## SUPPLIED MATERIAL
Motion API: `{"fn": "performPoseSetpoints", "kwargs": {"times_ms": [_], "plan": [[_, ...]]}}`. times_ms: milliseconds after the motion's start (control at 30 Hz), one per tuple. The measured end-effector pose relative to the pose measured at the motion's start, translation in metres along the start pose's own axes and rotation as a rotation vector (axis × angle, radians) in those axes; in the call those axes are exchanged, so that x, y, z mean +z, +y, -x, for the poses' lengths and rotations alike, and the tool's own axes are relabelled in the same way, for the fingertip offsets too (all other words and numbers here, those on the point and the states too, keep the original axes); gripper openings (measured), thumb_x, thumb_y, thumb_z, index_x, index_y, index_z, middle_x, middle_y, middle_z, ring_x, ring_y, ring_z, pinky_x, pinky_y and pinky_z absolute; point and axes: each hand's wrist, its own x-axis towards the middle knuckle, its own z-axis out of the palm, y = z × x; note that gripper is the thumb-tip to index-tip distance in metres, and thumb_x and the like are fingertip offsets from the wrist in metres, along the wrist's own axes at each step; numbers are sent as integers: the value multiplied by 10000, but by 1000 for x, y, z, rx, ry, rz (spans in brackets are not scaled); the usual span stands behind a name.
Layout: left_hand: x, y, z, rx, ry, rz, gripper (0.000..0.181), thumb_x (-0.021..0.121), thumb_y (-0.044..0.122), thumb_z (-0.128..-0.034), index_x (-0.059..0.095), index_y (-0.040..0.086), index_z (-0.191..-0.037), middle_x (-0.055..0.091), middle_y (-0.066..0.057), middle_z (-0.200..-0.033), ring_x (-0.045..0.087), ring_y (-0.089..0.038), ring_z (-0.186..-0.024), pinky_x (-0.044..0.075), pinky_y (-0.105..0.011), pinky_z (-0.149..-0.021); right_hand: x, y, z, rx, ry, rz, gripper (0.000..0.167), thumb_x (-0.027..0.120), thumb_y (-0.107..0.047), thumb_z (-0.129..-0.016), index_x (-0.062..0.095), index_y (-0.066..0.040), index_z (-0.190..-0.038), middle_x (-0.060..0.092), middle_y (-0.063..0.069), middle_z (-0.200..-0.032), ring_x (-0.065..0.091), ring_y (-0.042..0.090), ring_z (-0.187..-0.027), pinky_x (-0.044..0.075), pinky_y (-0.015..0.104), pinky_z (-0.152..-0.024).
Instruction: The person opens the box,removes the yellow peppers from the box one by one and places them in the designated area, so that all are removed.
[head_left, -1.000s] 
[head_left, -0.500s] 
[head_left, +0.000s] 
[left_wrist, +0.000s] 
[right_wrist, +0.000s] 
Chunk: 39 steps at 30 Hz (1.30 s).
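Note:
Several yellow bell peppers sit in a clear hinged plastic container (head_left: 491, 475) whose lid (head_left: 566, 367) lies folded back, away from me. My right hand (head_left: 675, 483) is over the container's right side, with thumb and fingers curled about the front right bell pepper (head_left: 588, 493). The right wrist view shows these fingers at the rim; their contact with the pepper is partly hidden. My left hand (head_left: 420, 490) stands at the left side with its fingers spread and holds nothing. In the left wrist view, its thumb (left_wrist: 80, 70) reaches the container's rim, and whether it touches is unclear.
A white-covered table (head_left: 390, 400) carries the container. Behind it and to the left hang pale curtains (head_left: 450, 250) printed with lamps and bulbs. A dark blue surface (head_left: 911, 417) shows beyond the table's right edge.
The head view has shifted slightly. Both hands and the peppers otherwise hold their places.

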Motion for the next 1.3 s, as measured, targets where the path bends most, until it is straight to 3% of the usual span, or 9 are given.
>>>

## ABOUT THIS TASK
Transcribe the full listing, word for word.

## OUTPUT BELOW
Motion API: `{"fn": "performPoseSetpoints", "kwargs": {"times_ms": [_], "plan": [[_, ...]]}}`. times_ms: milliseconds after the motion's start (control at 30 Hz), one per tuple. The measured end-effector pose relative to the pose measured at the motion's start, translation in metres along the start pose's own axes and rotation as a rotation vector (axis × angle, radians) in those axes; in the call those axes are exchanged, so that x, y, z mean +z, +y, -x, for the poses' lengths and rotations alike, and the tool's own axes are relabelled in the same way, for the fingertip offsets too (all other words and numbers here, those on the point and the states too, keep the original axes); gripper openings (measured), thumb_x, thumb_y, thumb_z, index_x, index_y, index_z, middle_x, middle_y, middle_z, ring_x, ring_y, ring_z, pinky_x, pinky_y and pinky_z absolute; point and axes: each hand's wrist, its own x-axis towards the middle knuckle, its own z-axis out of the palm, y = z × x; note that gripper is the thumb-tip to index-tip distance in metres, and thumb_x and the like are fingertip offsets from the wrist in metres, along the wrist's own axes at each step; numbers are sent as integers: the value multiplied by 10000, but by 1000 for x, y, z, rx, ry, rz (spans in brackets are not scaled); the usual span stands behind a name.
Layout: left_hand: x, y, z, rx, ry, rz, gripper (0.000..0.181), thumb_x (-0.021..0.121), thumb_y (-0.044..0.122), thumb_z (-0.128..-0.034), index_x (-0.059..0.095), index_y (-0.040..0.086), index_z (-0.191..-0.037), middle_x (-0.055..0.091), middle_y (-0.066..0.057), middle_z (-0.200..-0.033), ring_x (-0.045..0.087), ring_y (-0.089..0.038), ring_z (-0.186..-0.024), pinky_x (-0.044..0.075), pinky_y (-0.105..0.011), pinky_z (-0.149..-0.021); right_hand: x, y, z, rx, ry, rz, gripper (0.000..0.167), thumb_x (-0.027..0.120), thumb_y (-0.107..0.047), thumb_z (-0.129..-0.016), index_x (-0.062..0.095), index_y (-0.066..0.040), index_z (-0.190..-0.038), middle_x (-0.060..0.092), middle_y (-0.063..0.069), middle_z (-0.200..-0.032), ring_x (-0.065..0.091), ring_y (-0.042..0.090), ring_z (-0.187..-0.027), pinky_x (-0.044..0.075), pinky_y (-0.015..0.104), pinky_z (-0.152..-0.024).
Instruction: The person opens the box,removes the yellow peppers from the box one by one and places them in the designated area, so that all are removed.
[head_left, -1.000s] 
[head_left, -0.500s] 
[head_left, +0.000s] 
[left_wrist, +0.000s] 
[right_wrist, +0.000s] 
Chunk: 39 steps at 30 Hz (1.30 s).
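Note:
Several yellow bell peppers sit in a clear hinged plastic container (head_left: 491, 475) whose lid (head_left: 566, 367) lies folded back, away from me. My right hand (head_left: 675, 483) is over the container's right side, with thumb and fingers curled about the front right bell pepper (head_left: 588, 493). The right wrist view shows these fingers at the rim; their contact with the pepper is partly hidden. My left hand (head_left: 420, 490) stands at the left side with its fingers spread and holds nothing. In the left wrist view, its thumb (left_wrist: 80, 70) reaches the container's rim, and whether it touches is unclear.
A white-covered table (head_left: 390, 400) carries the container. Behind it and to the left hang pale curtains (head_left: 450, 250) printed with lamps and bulbs. A dark blue surface (head_left: 911, 417) shows beyond the table's right edge.
The head view has shifted slightly. Both hands and the peppers otherwise hold their places.
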
Motion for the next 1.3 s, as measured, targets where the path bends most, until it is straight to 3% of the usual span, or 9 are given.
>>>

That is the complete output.